§ Work to be completed: Every line of the data that includes "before" should be copied out.

§ Data provided:

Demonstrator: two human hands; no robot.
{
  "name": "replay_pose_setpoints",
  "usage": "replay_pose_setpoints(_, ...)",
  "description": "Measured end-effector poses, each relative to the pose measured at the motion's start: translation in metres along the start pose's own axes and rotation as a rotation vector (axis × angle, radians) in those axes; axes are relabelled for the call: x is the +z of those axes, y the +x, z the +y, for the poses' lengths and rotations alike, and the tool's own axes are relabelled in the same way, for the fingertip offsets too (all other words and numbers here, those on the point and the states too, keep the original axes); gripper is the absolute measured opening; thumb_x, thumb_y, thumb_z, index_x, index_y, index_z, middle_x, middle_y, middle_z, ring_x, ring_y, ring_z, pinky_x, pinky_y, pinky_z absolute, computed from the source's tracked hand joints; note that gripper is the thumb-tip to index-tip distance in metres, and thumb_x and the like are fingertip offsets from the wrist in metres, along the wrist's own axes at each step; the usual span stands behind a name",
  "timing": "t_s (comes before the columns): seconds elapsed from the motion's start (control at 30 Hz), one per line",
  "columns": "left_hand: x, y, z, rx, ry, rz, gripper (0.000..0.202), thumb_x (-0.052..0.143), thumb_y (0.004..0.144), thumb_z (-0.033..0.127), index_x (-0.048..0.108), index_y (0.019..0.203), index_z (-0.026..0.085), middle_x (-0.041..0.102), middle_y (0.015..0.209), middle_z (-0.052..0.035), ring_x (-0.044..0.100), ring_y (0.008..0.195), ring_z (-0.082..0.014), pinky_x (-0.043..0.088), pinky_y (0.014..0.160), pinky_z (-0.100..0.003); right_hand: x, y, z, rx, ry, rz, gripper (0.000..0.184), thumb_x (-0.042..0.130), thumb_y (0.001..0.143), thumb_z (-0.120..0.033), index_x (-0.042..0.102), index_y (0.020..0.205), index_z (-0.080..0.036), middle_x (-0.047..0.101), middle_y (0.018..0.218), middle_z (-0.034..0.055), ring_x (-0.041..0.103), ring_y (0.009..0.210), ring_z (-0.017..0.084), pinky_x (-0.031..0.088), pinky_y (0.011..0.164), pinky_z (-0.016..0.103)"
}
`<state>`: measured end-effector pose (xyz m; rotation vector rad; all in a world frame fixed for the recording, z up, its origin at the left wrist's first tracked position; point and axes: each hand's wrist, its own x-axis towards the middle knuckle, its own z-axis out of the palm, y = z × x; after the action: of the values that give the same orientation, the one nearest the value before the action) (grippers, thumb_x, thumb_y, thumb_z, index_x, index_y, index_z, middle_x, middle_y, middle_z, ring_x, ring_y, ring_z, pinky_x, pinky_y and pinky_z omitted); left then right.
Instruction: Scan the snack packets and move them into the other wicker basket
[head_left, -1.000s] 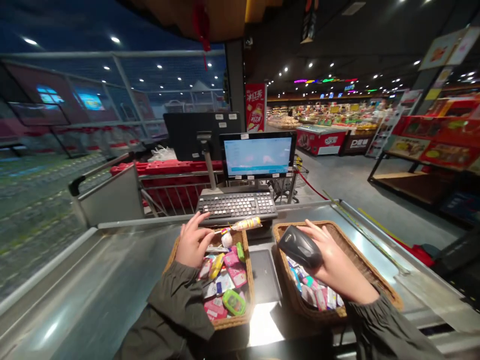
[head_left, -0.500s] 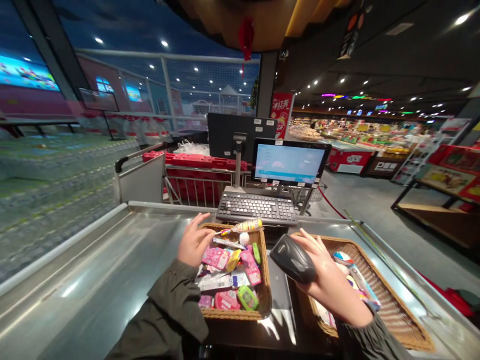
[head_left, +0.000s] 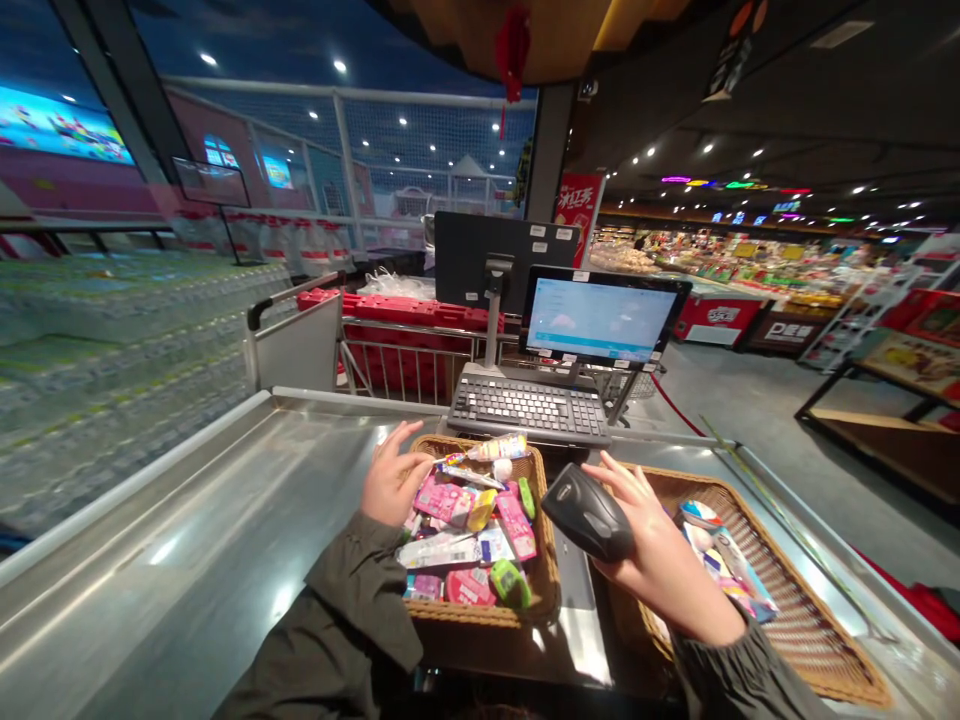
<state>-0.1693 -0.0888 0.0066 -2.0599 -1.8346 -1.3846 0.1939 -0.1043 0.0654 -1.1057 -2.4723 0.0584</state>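
Note:
My left hand (head_left: 391, 478) is over the left rim of a wicker basket (head_left: 551, 560), with thumb and forefinger pinched on the thin end of a small item with a colourful wrapper (head_left: 452, 459). Right beside that lies a clear and yellow tube-like pack (head_left: 501, 447); whether the two are joined, I cannot tell. Pink packets (head_left: 516, 525), a white pack (head_left: 442, 551) and a green item (head_left: 511, 582) fill the basket. My right hand (head_left: 649, 540) is wrapped round a black barcode scanner (head_left: 589, 512), held between this basket and a second wicker basket (head_left: 795, 590).
Behind the baskets stand a keyboard (head_left: 529, 406) and a lit screen (head_left: 600, 318), with a dark monitor back (head_left: 469, 262) beside it. Several packs (head_left: 731, 560) lie in the right basket. The metal counter (head_left: 225, 520) extends left. Trolleys (head_left: 296, 335) stand beyond it.
The view has shifted slightly, so the scene sits a little further right. Both hands keep nearly the same place over the baskets, the scanner still in my right hand.

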Motion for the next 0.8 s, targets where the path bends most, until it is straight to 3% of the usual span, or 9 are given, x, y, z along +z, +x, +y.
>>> replay_pose_setpoints(0.8,0.0049,-0.0094,-0.0077,-0.076,0.053,-0.022,0.030,0.049,0.089,0.035,0.074,0.078,0.022,0.057,0.137,-0.0068,0.047,0.132,-0.0288,0.037,0.110,-0.049,0.0025,-0.0090,-0.0005,0.009,0.018,0.004,0.051,0.056,0.075,-0.017,0.057,0.126,-0.021,0.049,0.143,0.0135,0.028,0.145,0.035,0.020,0.115,0.067)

§ Result of the exercise:
  "timing": "t_s (comes before the columns): seconds elapsed from the motion's start (control at 30 Hz), one per line",
`<state>`: measured end-effector pose (xyz m; rotation vector rad; all in a world frame fixed for the recording, z up, its origin at the left wrist's first tracked position; point and axes: each hand's wrist, its own x-axis towards the middle knuckle, its own z-axis out of the palm, y = z × x; after the action: of the values that give the same orientation, the one nearest the value before the action) (grippers, thumb_x, thumb_y, thumb_z, index_x, index_y, index_z, middle_x, middle_y, middle_z, ring_x, ring_y, ring_z, pinky_x, pinky_y and pinky_z omitted); left then right.

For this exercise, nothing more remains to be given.